Una nueva vida.
Nunca, que yo recuerde, había estado tan cansada como estas últimas semanas. Prometo que de lo único que tengo ganas es de llegar a casa (generalmente pasadas las cuatro de la madrugada) y dormir lo más intensamente posible, porque me tengo que levantar a las siete. La Expo me está matando.
Hoy, a pesar de ser viernes, he podido salir un poco antes. En la Expo ya no hay ni viernes ni martes... Esto es un estrés absoluto para quienes tenemos alguna responsabilidad -relativa- en algún pabellón. A alguno de mis jóvenes compañeros de trabajo les ha vuelto a salir el acné olvidado.
Mientras el taxi me acercaba a casa, sobre las once de la noche, yo sólo pensaba en dormir. Y, al llegar, me he desvelado. Después de dar mil vueltas en la cama -sin nada de sexo en mi mente... definitivamente estoy vieja-, he decidido entrar al blog y escribir.
Me gusta esta ciudad, a pesar de que apenas la conozco. Me siento absolutamente libre en el anonimato que me proporciona. Quizás sólo esté viviendo el espejismo de la Expo, la fantasía de un mundo irreal, en el que todos están absolutamente entregados a la consecución de un fin voluntarioso... Aún queda algo de fantasía... El desarrollo sostenible...
Estoy sopesando seriamente la posibilidad de pedir a la empresa que me den esta división: Aragón, Navarra, La Rioja y Soria. Sería un cambio muy importante en mi vida. Sería, de alguna manera, una forma de olvidarme del pasado, de pasar página, de empezar una nueva vida...

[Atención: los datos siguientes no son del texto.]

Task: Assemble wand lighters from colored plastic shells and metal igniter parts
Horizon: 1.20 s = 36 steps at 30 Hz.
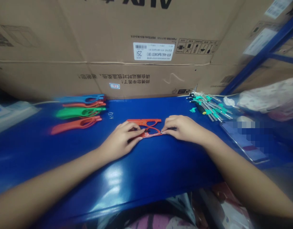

¿Se puede empezar una nueva vida a los cincuenta y un años?
Creo que voy a intentarlo.






Casiana dijo
Parece que las desveladas, insomnes y perturbadas nos hemos reunido todas en La Coctelera este viernes, bueno, sábado ya.
Se puede, amiga Isabel, se puede y se debe, empezar de cero, tengas la edad que tengas, cuando lo consideres necesario. Lo otro, aguantar el tirón por miedo, por impotencia, por vagancia o por prejuicios, es autoesclavizarte, sentirte muerta en vida. O al menos es como yo lo veo.